### About this exercise
Take every line from the listing below that contains "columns".

### Data section
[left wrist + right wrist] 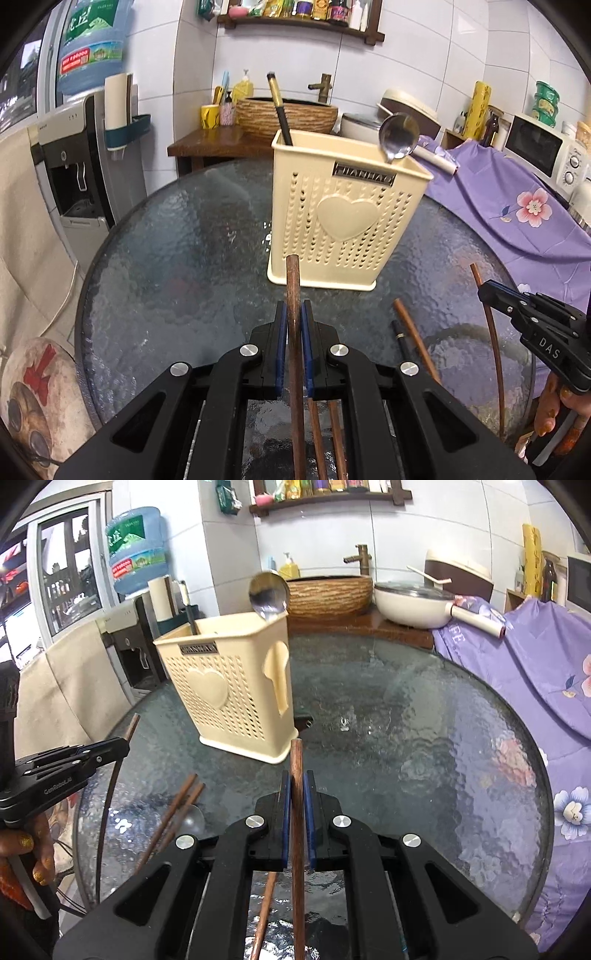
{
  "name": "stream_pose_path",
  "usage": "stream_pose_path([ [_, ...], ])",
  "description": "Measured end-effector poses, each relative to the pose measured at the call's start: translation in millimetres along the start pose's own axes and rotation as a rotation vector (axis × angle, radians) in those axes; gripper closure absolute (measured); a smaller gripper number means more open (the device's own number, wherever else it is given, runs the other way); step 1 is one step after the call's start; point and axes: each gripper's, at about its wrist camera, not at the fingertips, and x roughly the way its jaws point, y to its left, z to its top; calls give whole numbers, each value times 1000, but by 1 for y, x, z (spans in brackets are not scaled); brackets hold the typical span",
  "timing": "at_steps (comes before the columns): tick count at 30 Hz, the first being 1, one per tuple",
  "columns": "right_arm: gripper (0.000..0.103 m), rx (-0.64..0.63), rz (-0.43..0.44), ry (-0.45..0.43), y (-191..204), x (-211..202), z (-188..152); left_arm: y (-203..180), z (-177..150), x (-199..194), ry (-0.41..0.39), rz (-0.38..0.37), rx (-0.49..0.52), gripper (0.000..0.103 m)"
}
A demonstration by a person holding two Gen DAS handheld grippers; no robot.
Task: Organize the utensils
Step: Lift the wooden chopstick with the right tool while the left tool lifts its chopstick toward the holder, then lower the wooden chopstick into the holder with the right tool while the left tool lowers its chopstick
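Note:
A cream perforated utensil holder [341, 214] with a heart stands on the round glass table [177, 258]; it also shows in the right wrist view [229, 686]. A metal spoon [398, 136] and a black-and-gold chopstick [280, 110] stand in it. My left gripper [294, 317] is shut on a brown wooden chopstick [293, 295] that points at the holder. My right gripper [297, 790] is shut on another brown chopstick [297, 775]. Several loose chopsticks [413, 336] lie on the table between the grippers.
A purple flowered cloth [535, 672] hangs along the table's right side. A wooden counter with a basin [288, 114] and a white pot [413, 603] stands behind the table. A water dispenser [77, 162] stands at the left.

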Motion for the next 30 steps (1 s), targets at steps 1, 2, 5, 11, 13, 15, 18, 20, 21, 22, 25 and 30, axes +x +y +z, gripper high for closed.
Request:
stream_pose_path([
  [1,95,-1,3,-6,0,-3,1,1,1,-1,-4,-2,2,95],
  [2,95,-1,8,-14,1,-7,3,0,2,-4,-10,-4,3,95],
  [5,95,3,26,-34,0,-20,8,-1,4,-12,-20,-23,5,95],
  [11,96,-4,44,-74,2,-41,19,-6,12,-27,-49,-38,35,95],
  [13,95,-12,50,-88,4,-48,22,-8,14,-31,-60,-37,49,95],
  [15,95,-20,53,-104,6,-55,26,-11,17,-37,-84,-37,65,95],
  [18,95,-31,53,-120,8,-62,30,-11,21,-43,-105,-19,62,95],
  [20,96,-35,57,-131,8,-68,33,-11,23,-46,-114,-18,65,95],
  [21,95,-36,59,-134,8,-70,34,-12,24,-48,-121,-14,66,95],
  [22,95,-36,64,-138,8,-72,36,-12,25,-51,-127,-18,67,95],
  [25,96,-31,80,-148,9,-79,39,-14,27,-58,-143,-27,71,96],
  [30,96,-42,99,-171,9,-92,47,-16,34,-72,-177,-37,87,96],
])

### Expected answer
  "timing": "at_steps (comes before the columns): tick count at 30 Hz, the first being 1, one per tuple",
  "columns": "right_arm: gripper (0.000..0.103 m), rx (-0.64..0.63), rz (-0.43..0.44), ry (-0.45..0.43), y (-191..204), x (-211..202), z (-188..152); left_arm: y (-203..180), z (-177..150), x (-199..194), ry (-0.41..0.39), rz (-0.38..0.37), rx (-0.49..0.52), gripper (0.000..0.103 m)"

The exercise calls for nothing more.